State how many lines in the listing below include the word "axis". Give nothing but the number.
═══
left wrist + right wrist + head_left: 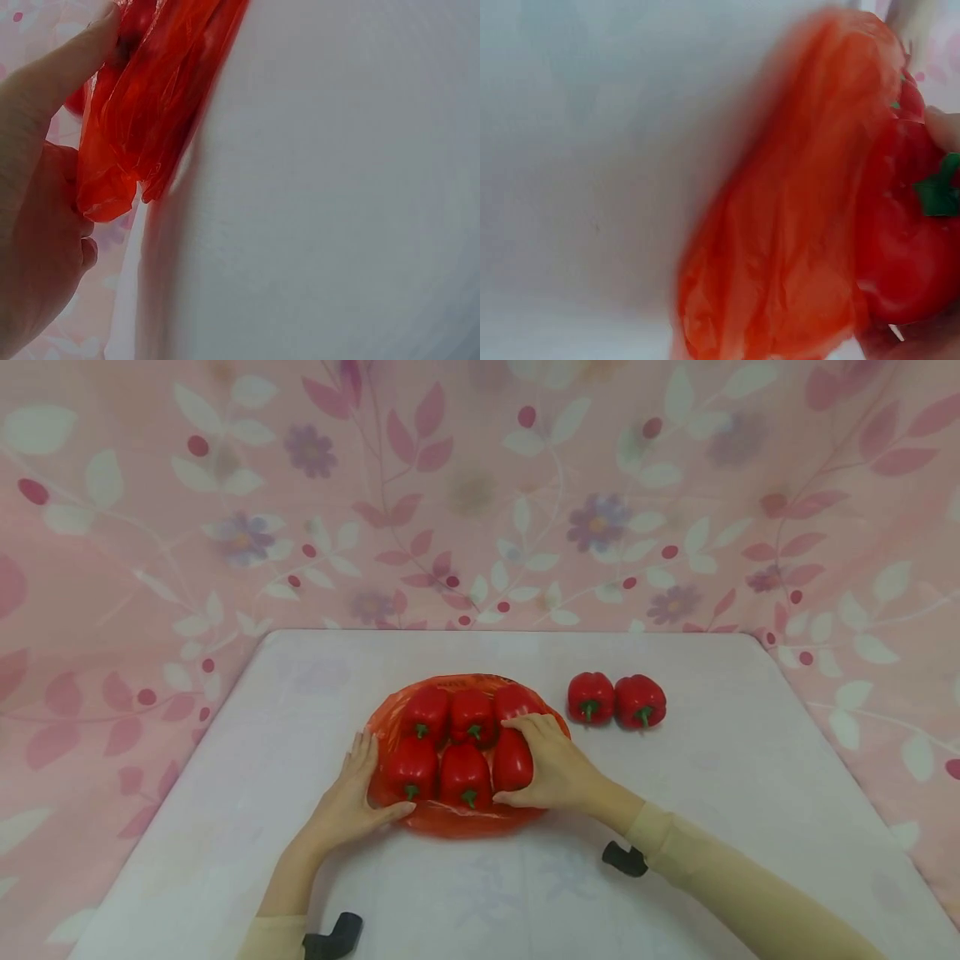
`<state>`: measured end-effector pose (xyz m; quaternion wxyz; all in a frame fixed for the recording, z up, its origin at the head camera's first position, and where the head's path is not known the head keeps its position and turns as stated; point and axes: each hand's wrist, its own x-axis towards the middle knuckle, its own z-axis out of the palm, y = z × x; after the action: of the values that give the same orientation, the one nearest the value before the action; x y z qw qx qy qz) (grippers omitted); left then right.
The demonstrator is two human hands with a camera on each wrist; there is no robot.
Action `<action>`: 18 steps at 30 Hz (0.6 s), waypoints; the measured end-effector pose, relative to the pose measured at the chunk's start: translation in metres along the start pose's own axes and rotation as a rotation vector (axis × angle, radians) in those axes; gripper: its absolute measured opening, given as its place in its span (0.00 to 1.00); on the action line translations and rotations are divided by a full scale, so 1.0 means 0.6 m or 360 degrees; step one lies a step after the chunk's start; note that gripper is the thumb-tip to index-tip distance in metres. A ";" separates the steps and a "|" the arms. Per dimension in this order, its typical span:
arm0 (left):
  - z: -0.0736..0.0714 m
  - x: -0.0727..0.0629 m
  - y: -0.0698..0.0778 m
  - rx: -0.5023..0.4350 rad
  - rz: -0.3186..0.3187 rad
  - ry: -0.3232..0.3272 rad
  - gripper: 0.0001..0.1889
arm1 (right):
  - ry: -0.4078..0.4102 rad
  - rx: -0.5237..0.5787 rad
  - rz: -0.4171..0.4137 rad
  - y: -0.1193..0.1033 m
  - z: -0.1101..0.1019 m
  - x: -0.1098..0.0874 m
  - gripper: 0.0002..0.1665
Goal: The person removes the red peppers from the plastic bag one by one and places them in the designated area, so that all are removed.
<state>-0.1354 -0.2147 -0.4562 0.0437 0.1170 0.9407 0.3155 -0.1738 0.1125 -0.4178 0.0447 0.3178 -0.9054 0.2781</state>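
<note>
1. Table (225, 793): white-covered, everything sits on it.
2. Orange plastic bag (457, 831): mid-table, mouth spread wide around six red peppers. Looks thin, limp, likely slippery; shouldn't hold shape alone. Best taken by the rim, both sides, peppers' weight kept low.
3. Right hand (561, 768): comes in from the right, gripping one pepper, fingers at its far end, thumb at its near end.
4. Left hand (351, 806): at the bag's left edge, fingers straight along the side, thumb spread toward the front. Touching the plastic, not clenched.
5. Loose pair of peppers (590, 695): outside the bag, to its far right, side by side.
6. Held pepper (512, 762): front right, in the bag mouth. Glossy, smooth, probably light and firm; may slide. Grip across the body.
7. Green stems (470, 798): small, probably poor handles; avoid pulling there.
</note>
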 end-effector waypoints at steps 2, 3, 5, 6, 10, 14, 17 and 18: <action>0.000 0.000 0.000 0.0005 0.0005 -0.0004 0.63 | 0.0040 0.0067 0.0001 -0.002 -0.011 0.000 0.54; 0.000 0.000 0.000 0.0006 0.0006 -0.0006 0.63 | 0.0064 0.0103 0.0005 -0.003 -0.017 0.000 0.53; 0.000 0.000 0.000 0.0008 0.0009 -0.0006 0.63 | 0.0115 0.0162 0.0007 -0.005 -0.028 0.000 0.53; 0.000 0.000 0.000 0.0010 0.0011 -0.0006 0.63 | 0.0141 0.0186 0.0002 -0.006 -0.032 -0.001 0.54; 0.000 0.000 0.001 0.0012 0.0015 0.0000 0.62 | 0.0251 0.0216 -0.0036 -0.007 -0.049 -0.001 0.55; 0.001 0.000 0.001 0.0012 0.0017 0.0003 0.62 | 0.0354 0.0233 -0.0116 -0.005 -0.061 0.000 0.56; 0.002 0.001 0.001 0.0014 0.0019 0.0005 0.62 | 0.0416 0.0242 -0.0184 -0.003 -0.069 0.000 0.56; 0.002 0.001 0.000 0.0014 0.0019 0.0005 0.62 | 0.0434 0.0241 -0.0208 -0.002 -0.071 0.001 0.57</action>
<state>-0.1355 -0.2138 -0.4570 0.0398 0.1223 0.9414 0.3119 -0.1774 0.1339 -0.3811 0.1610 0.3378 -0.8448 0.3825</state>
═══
● **EXERCISE SOLUTION**
2